A Nintendo 3DS remake of Ocarina of Time was announced by Nintendo during the E3 2010 conference. There are further tweaks made to the title aside from improved graphics, including a new system for equipping items, specifically the Iron Boots and the constant swapping that is needed within the Water Temple. There is also a Shard of Agony introduced in place of the Stone of Agony, which alerts Link of hidden caves using a sound effect rather than the Stone’s rumble.


1. Ocarina of Time was a first for a lot of stylistic changes throughout the series. Though art in past games has depicted Link with blond hair, Ocarina of Time is the first game that features the in-game model with blond hair. It also produced the first detailed model of Zelda’s character, namely her dress, which has been used in every game since. It was also the first title to portray a human form of Ganondorf.
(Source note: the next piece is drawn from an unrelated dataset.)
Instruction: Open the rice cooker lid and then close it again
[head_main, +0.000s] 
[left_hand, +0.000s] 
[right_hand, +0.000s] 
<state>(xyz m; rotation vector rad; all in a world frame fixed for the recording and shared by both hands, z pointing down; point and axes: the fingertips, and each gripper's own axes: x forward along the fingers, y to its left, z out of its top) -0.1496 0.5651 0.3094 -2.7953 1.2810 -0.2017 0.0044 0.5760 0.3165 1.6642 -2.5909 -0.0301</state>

2. With the release of Ocarina of Time, the original Japanese logo was discarded in favor of the western logo that was first seen in A Link to the Past.

3. The first three dungeons lacked big and small keys; the concept was introduced in Forest Temple, and the only place Link can find and use small keys prior is in the Treasure Chest mini-game in Hyrule Castle Town.

4. Ocarina of Time runs on a heavily modified version of Super Mario 64’s engine.

5. Outside of the Zelda franchise, the game caused an unprecedented impact on the gaming industry, to the point that other games and series were influenced by the gameplay from this title in the series.

6. Ocarina of Time, while not being the first in the series to use musical instruments or various songs, is the first in the series to allow the player to play these songs note by note, rather than simply selecting the item or using the song.

7. This game, like others in the series, has references to the Mario franchise; Talon and Ingo resemble Mario and Luigi, and there are painting that can be seen through the windows of the Hyrule Castle Courtyard featuring various Mario characters.